Post
Topic
Board Mining
Re: Intel 50-core Knights Corner
by
gat3way
on 12/06/2012, 21:24:23 UTC
Quote
Well this is quite dishonest, you're claiming one scrypt operation can keep each KC-core utilized? I doubt it. It will probably require more than 4 scrypt operation per KC-core to keep the hardware utilize, so the memory shoots up 12.8 GB... also out of practical limits for an add-on board.

It can keep it. In the CPU world you don't hide latencies by scheduling other threads on a core when a memory-bound thread is stalled on a memory access - the opposite, context switches are expensive (hyperthreading being a special exception here but there you have two register sets per core, and things are different). Since you are "1337 c0d3r" I assume you've written a compute-intensive multithreaded application some time ago. Did increasing the threads count beyond the number of CPUs improve performance because you somehow "utilized" the cores better? Or did just the opposite happen because all you did was introducing scheduling contention?

Quote
You can decouple the fetching and decoding from the execution. Instructions do not execute until they are ready.
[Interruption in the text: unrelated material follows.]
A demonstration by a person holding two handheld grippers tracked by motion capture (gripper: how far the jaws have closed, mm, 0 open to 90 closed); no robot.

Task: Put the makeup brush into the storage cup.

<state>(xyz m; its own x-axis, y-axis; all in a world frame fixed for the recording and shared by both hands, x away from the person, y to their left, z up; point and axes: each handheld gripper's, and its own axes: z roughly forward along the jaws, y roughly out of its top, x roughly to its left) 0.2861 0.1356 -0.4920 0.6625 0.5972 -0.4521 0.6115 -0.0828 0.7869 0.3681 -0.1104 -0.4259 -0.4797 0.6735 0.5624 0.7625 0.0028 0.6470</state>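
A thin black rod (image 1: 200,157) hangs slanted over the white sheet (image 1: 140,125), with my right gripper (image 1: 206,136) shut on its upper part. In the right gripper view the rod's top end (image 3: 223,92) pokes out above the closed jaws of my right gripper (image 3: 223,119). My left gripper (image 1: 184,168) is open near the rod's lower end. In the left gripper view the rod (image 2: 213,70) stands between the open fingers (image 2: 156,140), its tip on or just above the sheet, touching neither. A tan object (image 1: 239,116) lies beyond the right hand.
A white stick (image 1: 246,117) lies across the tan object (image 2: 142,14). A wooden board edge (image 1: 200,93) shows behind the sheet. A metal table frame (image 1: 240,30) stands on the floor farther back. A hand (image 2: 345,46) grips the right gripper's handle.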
Again, pipelines can't help much in the situation where an instruction depends on the result of a previous one. SHA256 has 64 steps, and each step depends on the result of the previous one. Now there are a number of independent instructions within each step, this is not unlimited though.

Quote
This is a disadvantage of VLIW4/5 and has nothing to do with GPGPU.

Inadequate register/shared memory is a disadvantage of any GPU, not only VLIW ones. That makes them much less suitable for memory-intensive algorithms, even if they are embarassingly parallel. Moreover, resource-limited occupancy is a general GPGPU problem, far away from being bitcoin-related or VLIW-related, it is a problem even for ALU-bound kernels like the bitcoin one.


Quote
Of course you would increase the GPR if you increase the number of ALU per CU. But note that a CU generates a structural dependency, a dependency that we created in order to accommodate GPGPU.

What makes you think you would increase the registers count if you increase the ALU units? I see....mmmm....no relation between both.


Quote
If you were to make an ASIC miner, you sure as hell dont need a crapton of GPRs or CUs or "wavefront"... all you would need is tons and tons of ALUs.

Care to elaborate what "ALU" means in terms of ASIC?